━━━ Supplied data ━━━

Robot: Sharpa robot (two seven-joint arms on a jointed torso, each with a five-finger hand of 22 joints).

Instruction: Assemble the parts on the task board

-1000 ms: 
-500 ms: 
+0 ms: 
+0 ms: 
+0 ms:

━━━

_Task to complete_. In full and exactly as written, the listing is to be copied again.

_Task output_.
Robot: Sharpa robot (two seven-joint arms on a jointed torso, each with a five-finger hand of 22 joints).

Instruction: Assemble the parts on the task board

-1000 ms: 
-500 ms: 
+0 ms: 
+0 ms: 
+0 ms:

Further output is not needed for this exercise.